Recent years have witnessed a surge of research on leveraging large language models (LLMs) for sequential recommendation. LLMs have demonstrated remarkable potential in inferring users' nuanced preferences through fine-grained semantic reasoning. However, they also exhibit a notable limitation in effectively modeling collaborative signals, i.e., behavioral correlations inherent in users' historical interactions. Our empirical analysis further reveals that the attention mechanisms in LLMs tend to disproportionately focus on tokens within the same item, thereby impeding the capture of cross-item correlations. To address this limitation, we propose a novel hierarchical attention masking strategy for LLM-based recommendation, termed HatLLM. Specifically, in shallow layers, HatLLM masks attention between tokens from different items, facilitating intra-item semantic understanding; in contrast, in deep layers, HatLLM masks attention within items, thereby compelling the model to capture cross-item correlations. This progressive, layer-wise approach enables LLMs to jointly model both token-level and item-level dependencies.
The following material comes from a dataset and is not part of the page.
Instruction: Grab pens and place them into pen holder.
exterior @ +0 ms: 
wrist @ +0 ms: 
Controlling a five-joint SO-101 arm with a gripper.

Extensive experiments on three real-world datasets demonstrate that HatLLM achieves significant performance gains (9.13% on average) over existing LLM-based methods.

Paper Structure

This paper contains 24 sections, 5 equations, 5 figures, 5 tables.

Figures (5)

  • Figure 1: Illustration of LLM-based recommendation methods and their limitations in capturing cross-item correlations.
  • Figure 2: The total attention proportion and average attention weight comparison on intra-item and inter-item attentions.
  • Figure 3: The overall framework of proposed HatLLM. It contains: 1) Intra-item Attention (IN) in shallow layers for learning individual item semantics; 2) Original Attention (OR) in middle layers for token-level language modeling; 3) Cross-item Attention (CR) in deep layers for capturing collaborative signals of cross-item correlations.
  • Figure 4: Illustration of the limitation of directly masking intra-item token attention with $M^{CR-pre}_{jk}$. Here we give an example of the token attention aggregation of the item "The Winter Soldier": attention easily focus on nearby items.
  • Figure 5: Hyperparameter sensitivity analysis on shallow and deep layer numbers.